**Task statement:** Line by line, restate the material word for word, omitting any image.

**Extracted material:**
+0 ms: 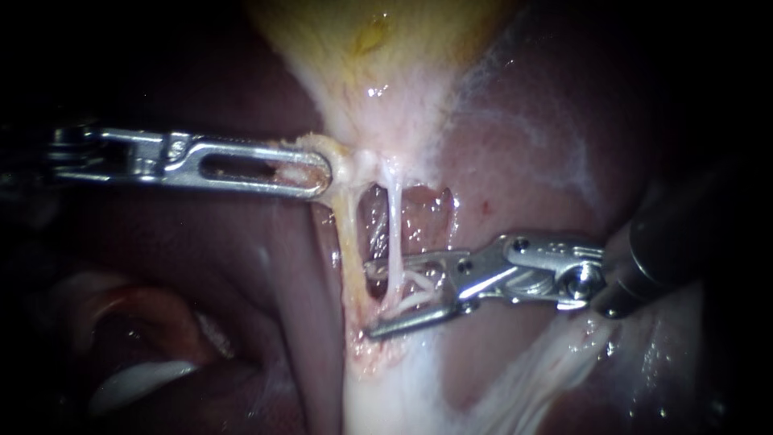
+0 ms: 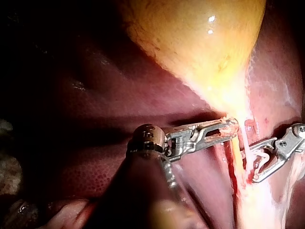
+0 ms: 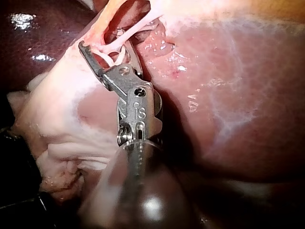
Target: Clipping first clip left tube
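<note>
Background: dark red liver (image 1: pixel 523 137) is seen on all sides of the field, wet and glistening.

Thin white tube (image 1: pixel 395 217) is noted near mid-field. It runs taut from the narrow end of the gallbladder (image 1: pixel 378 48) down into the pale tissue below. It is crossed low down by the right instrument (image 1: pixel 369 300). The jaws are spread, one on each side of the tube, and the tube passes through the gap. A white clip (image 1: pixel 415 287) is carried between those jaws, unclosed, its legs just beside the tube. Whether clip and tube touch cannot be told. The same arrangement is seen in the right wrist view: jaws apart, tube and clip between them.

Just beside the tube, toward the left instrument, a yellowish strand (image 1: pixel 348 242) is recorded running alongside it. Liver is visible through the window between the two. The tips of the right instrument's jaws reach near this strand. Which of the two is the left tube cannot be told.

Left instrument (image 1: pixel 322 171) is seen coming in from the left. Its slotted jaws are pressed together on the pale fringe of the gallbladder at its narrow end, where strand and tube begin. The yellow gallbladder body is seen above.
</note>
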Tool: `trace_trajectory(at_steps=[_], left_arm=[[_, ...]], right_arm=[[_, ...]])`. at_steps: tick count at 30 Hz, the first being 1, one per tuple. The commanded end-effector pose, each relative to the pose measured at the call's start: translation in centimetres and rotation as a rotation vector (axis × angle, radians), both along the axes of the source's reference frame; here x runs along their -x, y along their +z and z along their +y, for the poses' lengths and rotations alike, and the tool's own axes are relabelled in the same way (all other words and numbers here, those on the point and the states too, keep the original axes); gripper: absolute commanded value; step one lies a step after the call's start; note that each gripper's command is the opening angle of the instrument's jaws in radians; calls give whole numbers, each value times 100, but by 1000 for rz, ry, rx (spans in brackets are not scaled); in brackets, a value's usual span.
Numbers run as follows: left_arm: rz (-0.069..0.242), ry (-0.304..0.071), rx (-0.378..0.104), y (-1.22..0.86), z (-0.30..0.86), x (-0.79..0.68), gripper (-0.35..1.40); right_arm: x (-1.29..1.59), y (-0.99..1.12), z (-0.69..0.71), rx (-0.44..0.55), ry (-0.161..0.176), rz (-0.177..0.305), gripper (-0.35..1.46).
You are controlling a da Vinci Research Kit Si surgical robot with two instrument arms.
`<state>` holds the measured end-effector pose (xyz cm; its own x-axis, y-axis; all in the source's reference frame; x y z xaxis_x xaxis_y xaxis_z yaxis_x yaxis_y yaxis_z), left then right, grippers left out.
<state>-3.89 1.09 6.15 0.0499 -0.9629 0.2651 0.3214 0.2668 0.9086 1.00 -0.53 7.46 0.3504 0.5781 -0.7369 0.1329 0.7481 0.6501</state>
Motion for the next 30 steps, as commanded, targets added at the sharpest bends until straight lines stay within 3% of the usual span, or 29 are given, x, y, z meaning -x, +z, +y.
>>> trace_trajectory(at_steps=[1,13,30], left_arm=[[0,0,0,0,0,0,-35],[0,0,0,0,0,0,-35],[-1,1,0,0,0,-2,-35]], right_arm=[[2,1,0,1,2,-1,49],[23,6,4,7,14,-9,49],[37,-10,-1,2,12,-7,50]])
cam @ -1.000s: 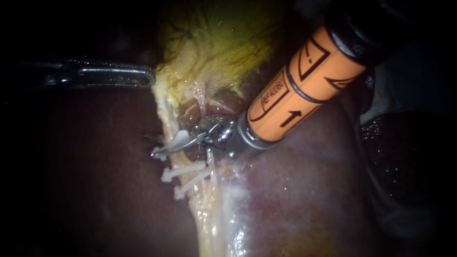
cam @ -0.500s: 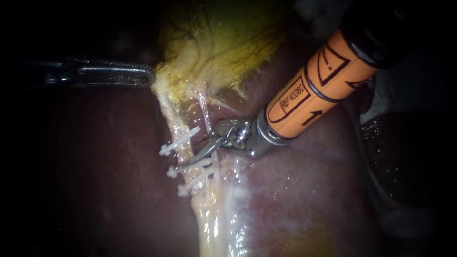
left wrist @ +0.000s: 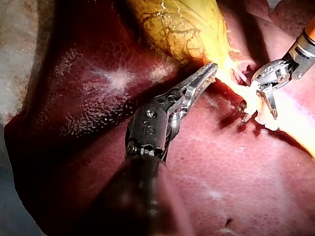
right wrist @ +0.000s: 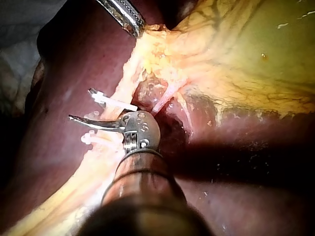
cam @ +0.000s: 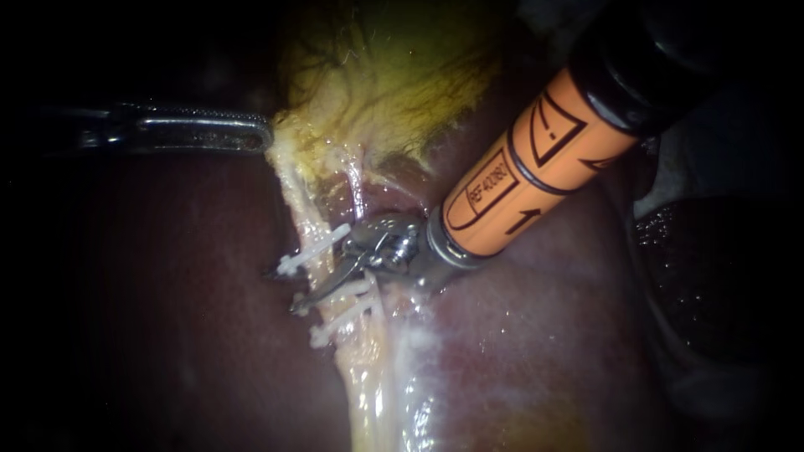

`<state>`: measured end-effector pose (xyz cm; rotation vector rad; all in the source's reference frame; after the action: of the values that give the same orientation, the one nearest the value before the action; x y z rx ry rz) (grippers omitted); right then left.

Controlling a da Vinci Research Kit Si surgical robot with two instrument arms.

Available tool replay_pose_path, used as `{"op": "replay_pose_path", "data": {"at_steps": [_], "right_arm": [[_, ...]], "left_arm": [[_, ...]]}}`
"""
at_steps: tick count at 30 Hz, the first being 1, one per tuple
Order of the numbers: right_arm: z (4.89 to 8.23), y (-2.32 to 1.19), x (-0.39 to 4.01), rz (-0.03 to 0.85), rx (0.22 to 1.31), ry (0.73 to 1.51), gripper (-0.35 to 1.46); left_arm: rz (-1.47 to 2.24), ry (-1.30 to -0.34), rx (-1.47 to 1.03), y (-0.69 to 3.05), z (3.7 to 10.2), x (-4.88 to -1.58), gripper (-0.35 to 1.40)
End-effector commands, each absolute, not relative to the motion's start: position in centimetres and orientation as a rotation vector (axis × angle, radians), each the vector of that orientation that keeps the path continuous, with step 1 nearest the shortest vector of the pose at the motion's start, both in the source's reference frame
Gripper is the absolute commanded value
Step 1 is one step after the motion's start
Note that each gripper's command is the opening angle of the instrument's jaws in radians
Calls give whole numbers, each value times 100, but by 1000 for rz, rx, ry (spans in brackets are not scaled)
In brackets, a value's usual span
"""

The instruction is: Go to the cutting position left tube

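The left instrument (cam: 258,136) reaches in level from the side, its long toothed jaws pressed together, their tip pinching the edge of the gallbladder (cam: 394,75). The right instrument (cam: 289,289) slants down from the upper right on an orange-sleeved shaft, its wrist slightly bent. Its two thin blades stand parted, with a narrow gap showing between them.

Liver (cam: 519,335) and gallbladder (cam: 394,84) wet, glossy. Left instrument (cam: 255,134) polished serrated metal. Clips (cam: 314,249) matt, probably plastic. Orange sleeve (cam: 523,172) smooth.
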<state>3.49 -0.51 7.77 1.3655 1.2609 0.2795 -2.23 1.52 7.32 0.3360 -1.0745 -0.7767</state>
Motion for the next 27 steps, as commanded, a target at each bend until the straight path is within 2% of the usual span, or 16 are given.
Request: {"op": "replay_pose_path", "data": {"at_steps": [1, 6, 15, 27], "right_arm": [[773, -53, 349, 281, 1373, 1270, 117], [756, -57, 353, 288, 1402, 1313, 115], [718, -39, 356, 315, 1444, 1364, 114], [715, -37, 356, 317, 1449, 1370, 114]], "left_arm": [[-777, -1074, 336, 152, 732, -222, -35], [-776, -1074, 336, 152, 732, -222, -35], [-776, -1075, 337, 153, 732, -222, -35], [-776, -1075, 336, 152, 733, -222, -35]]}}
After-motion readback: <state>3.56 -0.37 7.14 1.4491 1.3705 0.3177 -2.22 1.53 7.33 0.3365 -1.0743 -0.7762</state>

**Finished task:**
+0 ms: 
+0 ms: 
+0 ms: 
Target: Clipping first clip left tube
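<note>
Background: dark red liver (image 1: pixel 523 137) is seen on all sides of the field, wet and glistening.

Thin white tube (image 1: pixel 395 217) is noted near mid-field. It runs taut from the narrow end of the gallbladder (image 1: pixel 378 48) down into the pale tissue below. It is crossed low down by the right instrument (image 1: pixel 369 300). The jaws are spread, one on each side of the tube, and the tube passes through the gap. A white clip (image 1: pixel 415 287) is carried between those jaws, unclosed, its legs just beside the tube. Whether clip and tube touch cannot be told. The same arrangement is seen in the right wrist view: jaws apart, tube and clip between them.

Just beside the tube, toward the left instrument, a yellowish strand (image 1: pixel 348 242) is recorded running alongside it. Liver is visible through the window between the two. The tips of the right instrument's jaws reach near this strand. Which of the two is the left tube cannot be told.

Left instrument (image 1: pixel 322 171) is seen coming in from the left. Its slotted jaws are pressed together on the pale fringe of the gallbladder at its narrow end, where strand and tube begin. The yellow gallbladder body is seen above.
</note>
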Tool: `trace_trajectory(at_steps=[_], left_arm=[[_, ...]], right_arm=[[_, ...]])`. at_steps: tick count at 30 Hz, the first being 1, one per tuple. The commanded end-effector pose, each relative to the pose measured at the call's start: translation in centimetres and rotation as a rotation vector (axis × angle, radians), both along the axes of the source's reference frame; here x runs along their -x, y along their +z and z along their +y, for the poses' lengths and rotations alike, and the tool's own axes are relabelled in the same way (all other words and numbers here, those on the point and the states too, keep the original axes); gripper: absolute commanded value; step one lies a step after the call's start; note that each gripper's command is the opening angle of the instrument's jaws in radians; calls give whole numbers, each value times 100, but by 1000 for rz, ry, rx (spans in brackets are not scaled); in brackets, a value's usual span.
Numbers run as follows: left_arm: rz (-0.069..0.242), ry (-0.304..0.071), rx (-0.378..0.104), y (-1.22..0.86), z (-0.30..0.86), x (-0.79..0.68), gripper (-0.35..1.40); right_arm: x (-1.29..1.59), y (-0.99..1.12), z (-0.69..0.71), rx (-0.44..0.55), ry (-0.161..0.176), rz (-0.177..0.305), gripper (-0.35..1.46).
You are controlling a da Vinci Research Kit Si surgical robot with two instrument arms.
`<state>` holds the measured end-effector pose (xyz cm; its own x-axis, y-axis; all in the source's reference frame; x y z xaxis_x xaxis_y xaxis_z yaxis_x yaxis_y yaxis_z), left then right, grippers left out.
<state>-3.89 1.09 6.15 0.0499 -0.9629 0.2651 0.3214 0.2668 0.9086 1.00 -0.53 7.46 0.3504 0.5781 -0.7369 0.1329 0.7481 0.6501</state>
Motion for the next 30 steps, as commanded, targets added at the sharpest bends until straight lines stay within 3% of the usual span, or 29 are given, x, y, z meaning -x, +z, +y.
>>> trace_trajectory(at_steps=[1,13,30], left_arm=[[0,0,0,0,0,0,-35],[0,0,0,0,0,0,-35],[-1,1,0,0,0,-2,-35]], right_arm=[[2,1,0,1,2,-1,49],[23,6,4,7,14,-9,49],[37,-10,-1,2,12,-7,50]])
cam @ -1.000s: 
cam @ -0.500s: 
left wrist @ +0.000s: 
right wrist @ +0.000s: 
cam @ +0.000s: 

`<state>`: measured end-effector pose (xyz cm; rotation vector rad; all in the source's reference frame; after the action: of the values that give the same orientation, the one nearest the value before the action; x y z rx ry rz) (grippers omitted); right then left.

Controlling a da Vinci Research Kit Si surgical robot with two instrument arms.

Available tool replay_pose_path, used as `{"op": "replay_pose_path", "data": {"at_steps": [_], "right_arm": [[_, ...]], "left_arm": [[_, ...]]}}`
"""
at_steps: tick count at 30 Hz, the first being 1, one per tuple
Order of the numbers: right_arm: z (4.89 to 8.23), y (-2.32 to 1.19), x (-0.39 to 4.01), rz (-0.03 to 0.85), rx (0.22 to 1.31), ry (0.73 to 1.51), gripper (-0.35 to 1.46); left_arm: rz (-1.47 to 2.24), ry (-1.30 to -0.34), rx (-1.47 to 1.03), y (-0.69 to 3.05), z (3.7 to 10.2), x (-4.88 to -1.58), gripper (-0.35 to 1.40)
End-effector commands, each absolute, not relative to the motion's start: position in centimetres and orientation as a rotation vector (axis × angle, radians), each the vector of that orientation that keeps the path continuous, with step 1 nearest the shortest vector of the pose at the motion's start, both in the source's reference frame
Gripper is the absolute commanded value
Step 1 is one step after the motion's start
Note that each gripper's command is the opening angle of the instrument's jaws in radians
Calls give whole numbers, each value times 100, but by 1000 for rz, rx, ry (spans in brackets are not scaled)
In brackets, a value's usual span
"""

The instruction is: Go to the cutting position left tube

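The left instrument (cam: 258,136) reaches in level from the side, its long toothed jaws pressed together, their tip pinching the edge of the gallbladder (cam: 394,75). The right instrument (cam: 289,289) slants down from the upper right on an orange-sleeved shaft, its wrist slightly bent. Its two thin blades stand parted, with a narrow gap showing between them.

Liver (cam: 519,335) and gallbladder (cam: 394,84) wet, glossy. Left instrument (cam: 255,134) polished serrated metal. Clips (cam: 314,249) matt, probably plastic. Orange sleeve (cam: 523,172) smooth.
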<state>3.49 -0.51 7.77 1.3655 1.2609 0.2795 -2.23 1.52 7.32 0.3360 -1.0745 -0.7767</state>
Motion for the next 27 steps, as commanded, a target at each bend until the straight path is within 2% of the usual span, or 16 are given.
Request: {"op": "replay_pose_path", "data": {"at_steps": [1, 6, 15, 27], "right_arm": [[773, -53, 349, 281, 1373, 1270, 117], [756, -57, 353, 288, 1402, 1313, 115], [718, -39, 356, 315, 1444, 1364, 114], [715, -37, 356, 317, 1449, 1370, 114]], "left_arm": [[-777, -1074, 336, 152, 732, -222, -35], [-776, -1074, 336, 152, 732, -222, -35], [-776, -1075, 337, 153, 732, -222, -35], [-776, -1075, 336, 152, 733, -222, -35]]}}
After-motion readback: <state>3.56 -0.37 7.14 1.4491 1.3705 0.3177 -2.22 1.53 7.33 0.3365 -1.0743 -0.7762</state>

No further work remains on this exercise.